A scientific point which Silver makes in his chapter devoted to epidemics which deserves its fair share of attention, is the limits of extrapolation in prediction. As should be generally known, extrapolation is the most used way of prediction, and is based on a belief that if all factors remain identical, any current trend will continue. Silver argues that extrapolation is usually used in a way that one assumes that all the trends will continue indefinitely, resulting in some of the best-known failures of prediction, among them in the number of AIDS and HIV-numbers, which were 100% higher than the predictions that were made in the 80s. However, the most important point in this regard is that "precise predictions aren’t really possible to begin with when you are extrapolating on an exponential scale."(Silver 2012, p. 213). Applied to the AIDS-example, a proper extrapolation in this case would result in numbers ranging from 35 000 to 1, 8 million cases due to the margin of error. As Silver dryly adds: "That’s much to broad a range to provide for much in the way of predictive insight" (ibid)

Can Thomas Bayes predict whether your partner is cheating on you?

Further topics in the book cover chaos theory and complexity theory, as well as Bayesian probability, the latter explained though a series of downright entertaining examples: "what is the probability that your partner is cheating on you?" (Silver 2012, p.243) or more sombre ones such as the probability of a terror attack using planes to crash into a skyscraper on Manhattan.(Silver 2012, p.247)

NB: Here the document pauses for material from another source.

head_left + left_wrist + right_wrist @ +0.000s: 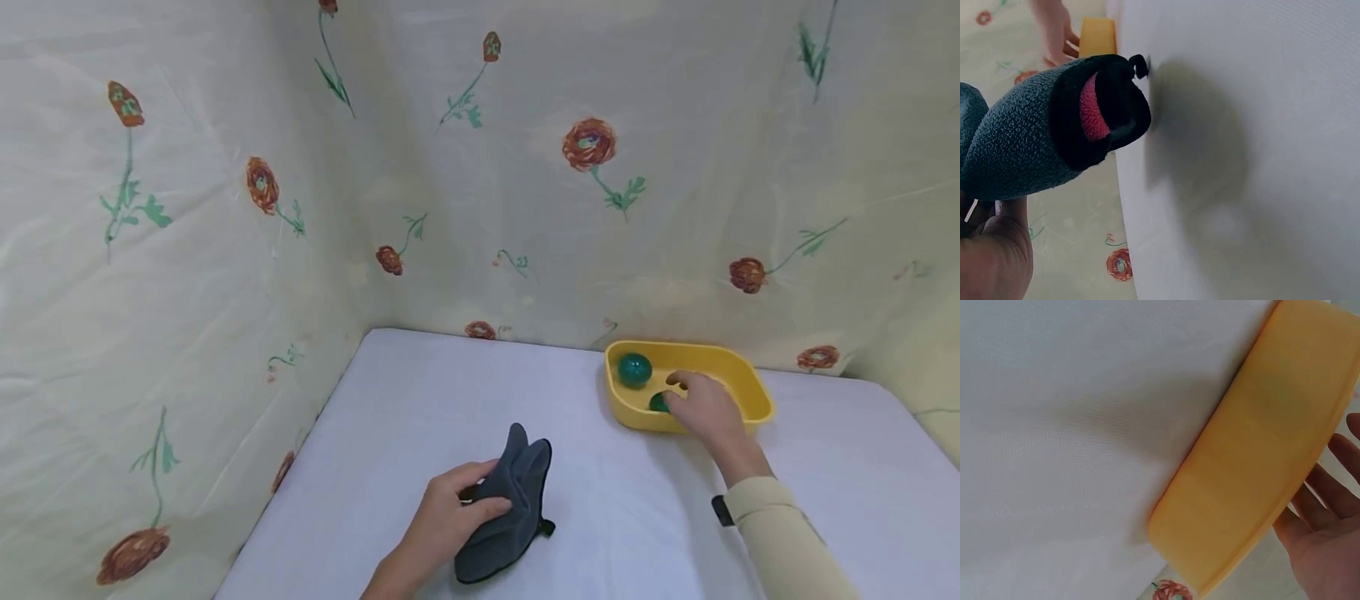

But this lightheartedness should not be taken as an example of this book being a sort of infotainment book, quite on the contrary, Although Silver has a dry, sardonic wit which permeates through the whole book, and while it in every way provides for a stimulating read, the theoretical concepts presented in this book are no light matter. It is possible to read this book superficially, but the full benefit of the concepts presented herein manifest themselves when every chapter is being thoroughly read and understood. This might pose a challenge for some in these internet-ridden times when the average concentration span has been somewhat deteriorating. In addition, some of the chapters might at first glance not be seen as relevant for European readers (statistics in baseball being the most obvious example). However, Silver’s book is built upon an introduction of different quantitative and qualitative in each chapter, and readers who put the extra effort in will gain great rewards by indulging also in topics they might not have been interested in beforehand - to put it this way, reading a regular dull weather report will never be dull again after this book.